I think as a mother—or father—the second you hold your squirming infant, with tiny hands and soft doll lips, it all stops being about you. You as first anyway. They need to remind you to put the oxygen mask on yourself first before you affix the mask to your child, because your instincts will not allow you that option.

You pay their tuitions first, you give them the window seat, the benefit of the doubt, the blanket when you are cold, the forgiveness you won’t give yourself. Because that is what mothers do. And doing that does not feel sacrificial or martyr-like, it feels normal. To not do that regularly, consistently and before your first conscious breath of the day feels like a betrayal of who you have become, of who you have been miraculously granted to be.

It is only when you see and understand fully that the door may be closing forever that you wish maybe you had jumped out the window once or twice for a stroll by yourself when the moon was full. It is then that you thrash helplessly in regrets and almosts and never got to’s. It is then that you become selfish and demanding and howling angry. It is then that quiet and accepting seems impossibly insane. It is then you wonder how you could ever be humble and calm.

Maybe only two or three minutes later, Dr.
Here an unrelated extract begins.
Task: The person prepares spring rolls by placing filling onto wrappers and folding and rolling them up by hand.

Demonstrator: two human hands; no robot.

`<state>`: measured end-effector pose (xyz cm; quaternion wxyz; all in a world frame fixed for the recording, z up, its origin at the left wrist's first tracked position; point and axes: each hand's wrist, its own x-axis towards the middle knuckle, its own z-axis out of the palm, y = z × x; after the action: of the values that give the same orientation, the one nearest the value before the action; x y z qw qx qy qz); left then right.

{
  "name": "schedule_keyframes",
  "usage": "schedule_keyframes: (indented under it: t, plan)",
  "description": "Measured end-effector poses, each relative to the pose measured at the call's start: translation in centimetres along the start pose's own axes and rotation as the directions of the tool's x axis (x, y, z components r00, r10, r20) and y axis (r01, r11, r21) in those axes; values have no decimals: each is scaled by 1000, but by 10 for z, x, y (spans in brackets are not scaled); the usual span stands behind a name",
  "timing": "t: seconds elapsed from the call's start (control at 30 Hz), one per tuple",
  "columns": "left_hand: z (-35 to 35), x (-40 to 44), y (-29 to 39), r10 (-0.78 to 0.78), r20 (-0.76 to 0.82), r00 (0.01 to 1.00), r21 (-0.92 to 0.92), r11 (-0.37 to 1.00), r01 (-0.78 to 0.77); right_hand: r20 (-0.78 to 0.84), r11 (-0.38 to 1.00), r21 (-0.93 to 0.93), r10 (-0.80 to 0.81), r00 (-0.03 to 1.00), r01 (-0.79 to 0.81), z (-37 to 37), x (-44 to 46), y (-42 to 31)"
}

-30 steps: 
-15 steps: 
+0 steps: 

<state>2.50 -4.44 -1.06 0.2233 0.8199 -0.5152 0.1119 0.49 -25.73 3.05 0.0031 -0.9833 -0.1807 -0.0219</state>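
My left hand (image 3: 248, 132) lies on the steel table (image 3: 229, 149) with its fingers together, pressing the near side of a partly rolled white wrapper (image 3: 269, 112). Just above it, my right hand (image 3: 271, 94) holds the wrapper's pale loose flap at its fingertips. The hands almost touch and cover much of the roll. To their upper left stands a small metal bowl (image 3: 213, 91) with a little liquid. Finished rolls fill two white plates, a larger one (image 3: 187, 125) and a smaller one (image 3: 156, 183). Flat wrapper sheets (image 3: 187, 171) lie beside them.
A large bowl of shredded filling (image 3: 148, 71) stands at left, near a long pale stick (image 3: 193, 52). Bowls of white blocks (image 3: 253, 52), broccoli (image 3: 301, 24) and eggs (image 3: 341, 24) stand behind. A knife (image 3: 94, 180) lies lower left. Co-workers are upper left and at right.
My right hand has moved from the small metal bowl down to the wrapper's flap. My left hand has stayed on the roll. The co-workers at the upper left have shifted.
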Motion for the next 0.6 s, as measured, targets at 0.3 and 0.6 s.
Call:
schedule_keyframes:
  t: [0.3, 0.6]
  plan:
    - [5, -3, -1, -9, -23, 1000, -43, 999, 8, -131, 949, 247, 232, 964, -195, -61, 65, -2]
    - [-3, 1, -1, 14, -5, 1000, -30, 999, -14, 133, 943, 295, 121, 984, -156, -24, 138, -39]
Streicher, her head covered in a blue surgical cap, walked over to the bed, held my hand and said, “There is no cancer.”

I sniffled. “But it has been two hours…”

“It all went very well. You have been in recovery for a while.”

Six years and five months later and I am still here. I don’t think about dying every day any more. I do feel victory with each passing year, knowing my sons are older and they would be OK. 25, 23 and 20. I saw Weldon and Brendan graduate from college; Colin is graduating in two more years. The older two have jobs, are independent, though I still pay for everyone’s cell phone.

When I fly—which is about once or twice a month for work—I play this game in my head when the plane is landing; it’s kind of morbid, really. The closer we get to the ground in the last few minutes of approach, I think, if we crashed now, I would not live. Descending faster, closer to the stripes on the runway below: If we crashed now, I could survive. Wheel touch is imminent. If we crashed now, I would definitely live. Seconds before the brakes screech, if we crashed now, I would be fine. And then we land. Sometimes the passengers clap.